__YOUR GOAL__
When the string "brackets" is part of a line in the data below, report the whole line.

__LISTED ENTRIES__
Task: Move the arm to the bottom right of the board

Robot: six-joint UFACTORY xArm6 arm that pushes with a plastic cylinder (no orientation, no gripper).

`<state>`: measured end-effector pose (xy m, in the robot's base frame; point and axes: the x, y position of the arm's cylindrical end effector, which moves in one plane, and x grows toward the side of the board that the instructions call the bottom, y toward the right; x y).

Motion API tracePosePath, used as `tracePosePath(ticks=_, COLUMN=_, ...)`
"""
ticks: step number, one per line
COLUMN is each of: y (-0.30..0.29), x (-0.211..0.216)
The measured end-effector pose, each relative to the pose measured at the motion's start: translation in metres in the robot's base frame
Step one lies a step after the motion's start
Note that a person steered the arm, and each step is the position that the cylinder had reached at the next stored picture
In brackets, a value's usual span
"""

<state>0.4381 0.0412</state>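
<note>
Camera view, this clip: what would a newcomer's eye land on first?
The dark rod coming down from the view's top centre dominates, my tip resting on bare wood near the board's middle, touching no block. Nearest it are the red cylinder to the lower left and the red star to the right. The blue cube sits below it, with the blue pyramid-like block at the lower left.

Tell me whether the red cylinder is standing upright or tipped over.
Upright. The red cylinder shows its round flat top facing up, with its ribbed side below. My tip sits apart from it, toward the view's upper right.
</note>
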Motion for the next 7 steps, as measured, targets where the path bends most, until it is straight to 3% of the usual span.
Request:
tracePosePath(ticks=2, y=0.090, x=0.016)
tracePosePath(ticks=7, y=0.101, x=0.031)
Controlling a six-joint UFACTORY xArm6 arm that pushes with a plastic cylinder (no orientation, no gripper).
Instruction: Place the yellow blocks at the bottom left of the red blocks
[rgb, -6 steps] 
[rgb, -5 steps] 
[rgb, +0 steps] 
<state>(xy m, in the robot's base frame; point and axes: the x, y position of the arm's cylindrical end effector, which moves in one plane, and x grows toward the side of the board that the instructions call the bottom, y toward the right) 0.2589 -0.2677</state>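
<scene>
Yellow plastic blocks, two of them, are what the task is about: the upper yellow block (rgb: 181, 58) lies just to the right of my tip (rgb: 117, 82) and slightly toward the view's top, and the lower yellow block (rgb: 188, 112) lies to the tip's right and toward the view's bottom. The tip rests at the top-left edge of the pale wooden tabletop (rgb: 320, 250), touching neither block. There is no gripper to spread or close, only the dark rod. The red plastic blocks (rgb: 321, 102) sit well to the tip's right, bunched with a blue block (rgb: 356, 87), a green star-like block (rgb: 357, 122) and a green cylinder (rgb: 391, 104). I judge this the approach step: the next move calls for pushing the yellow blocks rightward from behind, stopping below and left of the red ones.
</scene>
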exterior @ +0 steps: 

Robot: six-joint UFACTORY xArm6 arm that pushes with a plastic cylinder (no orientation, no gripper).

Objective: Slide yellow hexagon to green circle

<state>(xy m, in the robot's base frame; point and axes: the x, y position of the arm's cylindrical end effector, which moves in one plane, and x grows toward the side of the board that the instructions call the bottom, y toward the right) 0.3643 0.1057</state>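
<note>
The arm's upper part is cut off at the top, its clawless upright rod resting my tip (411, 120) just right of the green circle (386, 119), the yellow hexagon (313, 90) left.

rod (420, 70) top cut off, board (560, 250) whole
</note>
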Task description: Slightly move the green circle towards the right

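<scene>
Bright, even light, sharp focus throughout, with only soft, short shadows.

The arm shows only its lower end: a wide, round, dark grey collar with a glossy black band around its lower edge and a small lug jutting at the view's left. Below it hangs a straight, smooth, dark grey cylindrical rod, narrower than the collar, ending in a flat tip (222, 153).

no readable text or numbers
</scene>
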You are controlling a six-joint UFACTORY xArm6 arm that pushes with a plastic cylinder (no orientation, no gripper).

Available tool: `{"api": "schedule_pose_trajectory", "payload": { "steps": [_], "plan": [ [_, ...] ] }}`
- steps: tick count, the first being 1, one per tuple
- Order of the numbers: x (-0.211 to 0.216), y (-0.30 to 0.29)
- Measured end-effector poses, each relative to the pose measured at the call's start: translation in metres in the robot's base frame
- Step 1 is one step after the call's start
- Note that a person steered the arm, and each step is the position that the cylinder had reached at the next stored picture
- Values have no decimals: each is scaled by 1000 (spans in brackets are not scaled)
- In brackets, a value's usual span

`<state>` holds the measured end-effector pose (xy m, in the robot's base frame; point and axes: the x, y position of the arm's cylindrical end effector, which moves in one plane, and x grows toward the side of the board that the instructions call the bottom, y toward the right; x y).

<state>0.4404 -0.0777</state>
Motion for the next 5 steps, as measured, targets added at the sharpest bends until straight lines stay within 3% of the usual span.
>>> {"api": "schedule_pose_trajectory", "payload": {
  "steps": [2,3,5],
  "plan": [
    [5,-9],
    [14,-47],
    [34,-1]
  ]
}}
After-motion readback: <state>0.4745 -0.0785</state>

__FINISHED EXERCISE__
In brackets, a value's usual span
- Values have no decimals: each is scaled by 1000 (spans in brackets are not scaled)
- In brackets, a value's usual span

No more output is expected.